Work instructions: A line qualifies if it holds the string "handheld". Copy every qualifying line from the records.
=== Section Start ===
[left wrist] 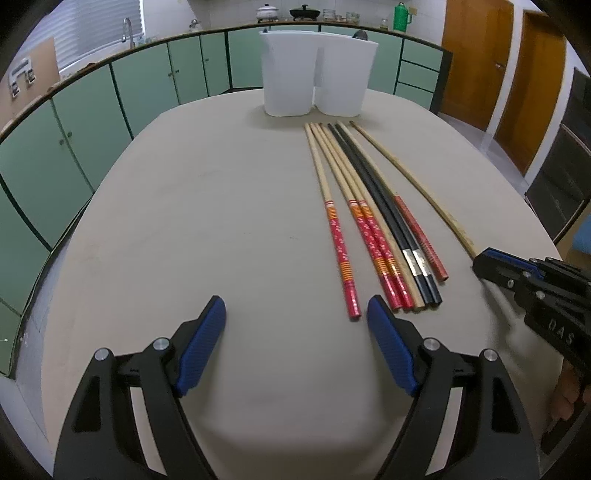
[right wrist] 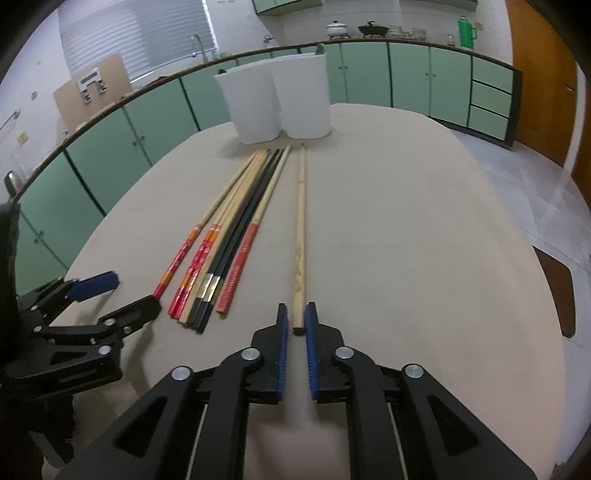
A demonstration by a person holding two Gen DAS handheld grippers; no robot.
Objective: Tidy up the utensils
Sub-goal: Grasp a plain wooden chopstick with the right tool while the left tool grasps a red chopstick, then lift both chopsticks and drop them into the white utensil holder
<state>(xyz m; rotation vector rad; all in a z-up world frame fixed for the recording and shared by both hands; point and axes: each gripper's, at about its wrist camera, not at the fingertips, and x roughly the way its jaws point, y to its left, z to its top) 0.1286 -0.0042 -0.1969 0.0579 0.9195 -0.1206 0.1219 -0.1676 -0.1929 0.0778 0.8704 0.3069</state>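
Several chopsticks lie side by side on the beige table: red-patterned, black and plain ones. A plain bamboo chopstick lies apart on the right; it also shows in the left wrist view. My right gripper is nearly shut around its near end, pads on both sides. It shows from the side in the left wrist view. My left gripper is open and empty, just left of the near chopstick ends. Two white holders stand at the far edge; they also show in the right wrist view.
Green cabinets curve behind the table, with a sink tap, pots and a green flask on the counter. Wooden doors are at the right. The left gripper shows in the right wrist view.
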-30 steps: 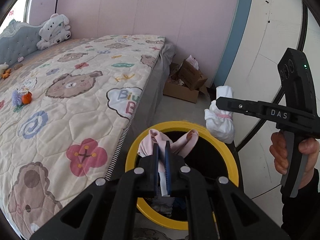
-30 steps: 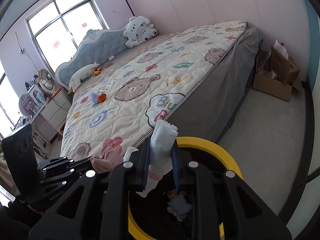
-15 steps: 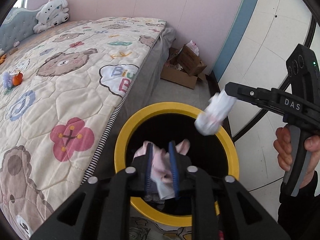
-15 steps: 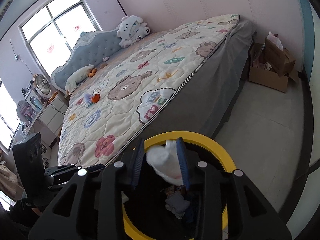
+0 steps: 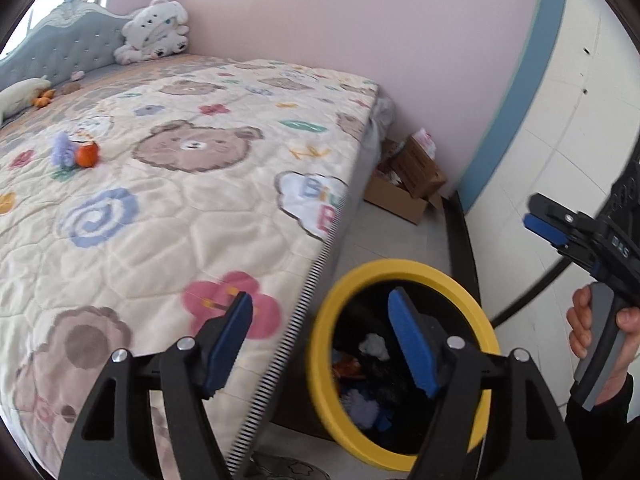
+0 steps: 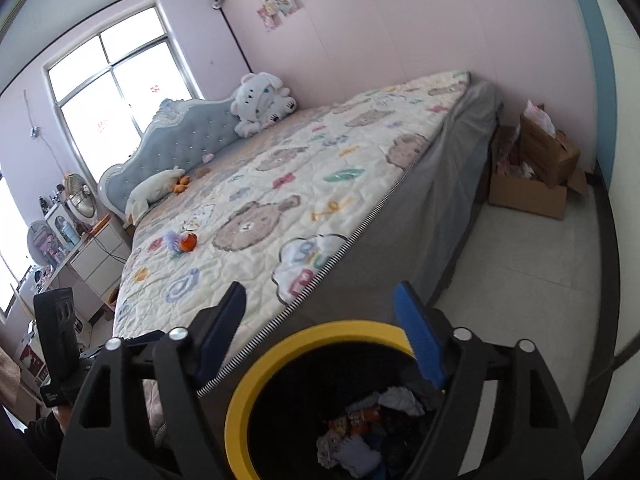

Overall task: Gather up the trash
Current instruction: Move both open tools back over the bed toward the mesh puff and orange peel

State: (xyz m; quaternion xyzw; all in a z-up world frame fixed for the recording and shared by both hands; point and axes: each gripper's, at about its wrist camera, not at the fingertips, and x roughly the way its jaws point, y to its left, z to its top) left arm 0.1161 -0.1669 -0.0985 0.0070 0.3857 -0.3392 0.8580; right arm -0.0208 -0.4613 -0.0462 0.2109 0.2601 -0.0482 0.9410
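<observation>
A black bin with a yellow rim (image 5: 400,270) (image 6: 240,396) stands on the floor against the bed's side. Crumpled trash (image 5: 374,346) (image 6: 362,440) lies inside it. My left gripper (image 5: 320,340) hangs over the bin's left rim and the mattress edge. Its jaws are opening and nothing is between the blue pads (image 5: 412,344). Above the bin's mouth my right gripper (image 6: 320,332) is also opening its jaws, with nothing between them. In the left wrist view the right gripper (image 5: 546,228) shows at the right edge, held by a hand (image 5: 586,330).
The bed with a bear-print quilt (image 5: 180,200) fills the left side. On it lie a small orange and purple toy (image 5: 78,154) and a white plush (image 6: 260,102) by the headboard. Cardboard boxes (image 6: 532,176) stand by the far wall. A white nightstand (image 6: 98,256) is beyond the bed.
Both grippers have gone from shut to wide open. The pink cloth and the white wad have left their jaws. The left gripper has shifted left toward the mattress edge.
</observation>
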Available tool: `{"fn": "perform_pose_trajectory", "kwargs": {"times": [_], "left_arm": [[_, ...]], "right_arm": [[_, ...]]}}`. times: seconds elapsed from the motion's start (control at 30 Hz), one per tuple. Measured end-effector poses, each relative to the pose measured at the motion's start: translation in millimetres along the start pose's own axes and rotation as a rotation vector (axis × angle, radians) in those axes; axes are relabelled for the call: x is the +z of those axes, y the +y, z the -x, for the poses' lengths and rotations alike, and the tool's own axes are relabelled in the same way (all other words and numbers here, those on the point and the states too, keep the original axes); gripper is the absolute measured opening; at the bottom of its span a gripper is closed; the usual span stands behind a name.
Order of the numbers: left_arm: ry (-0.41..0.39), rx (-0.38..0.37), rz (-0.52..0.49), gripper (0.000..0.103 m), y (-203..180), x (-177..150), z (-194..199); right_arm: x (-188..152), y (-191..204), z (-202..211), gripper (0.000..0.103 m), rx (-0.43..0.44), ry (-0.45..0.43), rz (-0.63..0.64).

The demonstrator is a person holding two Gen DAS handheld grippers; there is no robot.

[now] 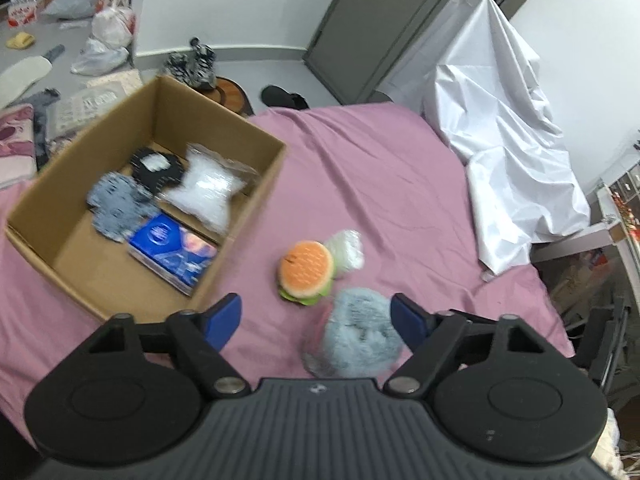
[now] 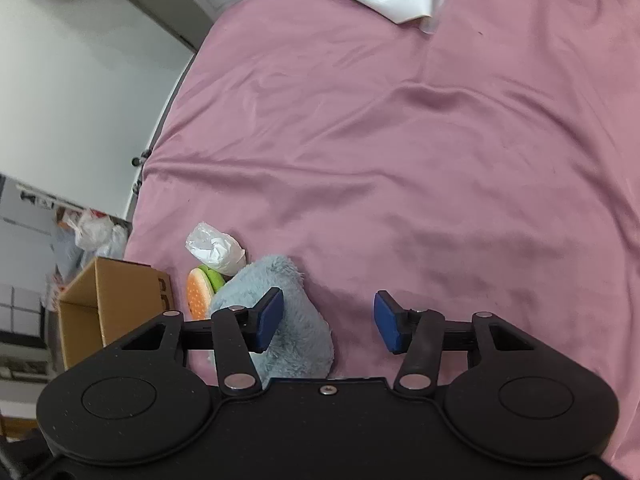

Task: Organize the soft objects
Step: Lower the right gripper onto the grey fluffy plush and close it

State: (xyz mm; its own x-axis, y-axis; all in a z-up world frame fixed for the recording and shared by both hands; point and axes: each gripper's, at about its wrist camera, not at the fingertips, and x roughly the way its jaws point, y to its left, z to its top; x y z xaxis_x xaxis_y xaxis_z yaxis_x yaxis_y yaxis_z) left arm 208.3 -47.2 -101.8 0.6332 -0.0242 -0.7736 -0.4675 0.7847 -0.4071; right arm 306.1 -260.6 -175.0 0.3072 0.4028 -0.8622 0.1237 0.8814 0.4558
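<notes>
Approx. half is being counted as done: four soft items are already lying in the cardboard box (image 1: pixel 240 184). Burger plush (image 1: pixel 306 272), wrapped white bundle (image 1: pixel 346 250) & grey-blue fluffy item (image 1: pixel 356 336) are being left on the bed (image 1: pixel 360 168), just beside the box. Left tool (image 1: pixel 316 320) & right tool (image 2: pixel 328 322) are being held released, nothing gripped. Box wall is standing in the way.

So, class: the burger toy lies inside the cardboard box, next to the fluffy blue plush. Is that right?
Not quite. The burger toy lies on the pink sheet, outside the cardboard box; it is indeed next to the fluffy blue plush. The left wrist view shows this.
</notes>
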Motion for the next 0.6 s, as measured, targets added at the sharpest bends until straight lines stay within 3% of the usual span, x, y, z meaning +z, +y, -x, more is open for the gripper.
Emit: {"fn": "perform_pose_trajectory", "kwargs": {"times": [0.23, 0.3, 0.4, 0.6], "left_arm": [[0.05, -0.04, 0.045, 0.048, -6, -10, -17], [0.063, -0.043, 0.064, 0.042, -4, -11, -22], [0.086, -0.051, 0.107, 0.038, -3, -13, -32], [0.107, -0.053, 0.145, 0.033, -2, -15, -49]], "right_arm": [[-2, -3, 14, 0.048, 0.112, -0.029, -0.031], [-1, -2, 12, 0.038, 0.141, -0.008, -0.032], [-1, -1, 7, 0.031, 0.152, 0.024, -0.04], [-3, 0, 2, 0.034, 0.17, 0.067, -0.037]]}}
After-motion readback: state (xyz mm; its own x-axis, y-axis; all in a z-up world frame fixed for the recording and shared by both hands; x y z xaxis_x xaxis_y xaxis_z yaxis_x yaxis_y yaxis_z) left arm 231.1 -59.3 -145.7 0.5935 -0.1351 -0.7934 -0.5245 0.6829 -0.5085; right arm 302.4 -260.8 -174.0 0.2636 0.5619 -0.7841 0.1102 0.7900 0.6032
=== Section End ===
Expected output:
A demonstration by a person holding two Gen DAS handheld grippers; no robot.
The demonstrator is a person holding two Gen DAS handheld grippers; there is no robot.

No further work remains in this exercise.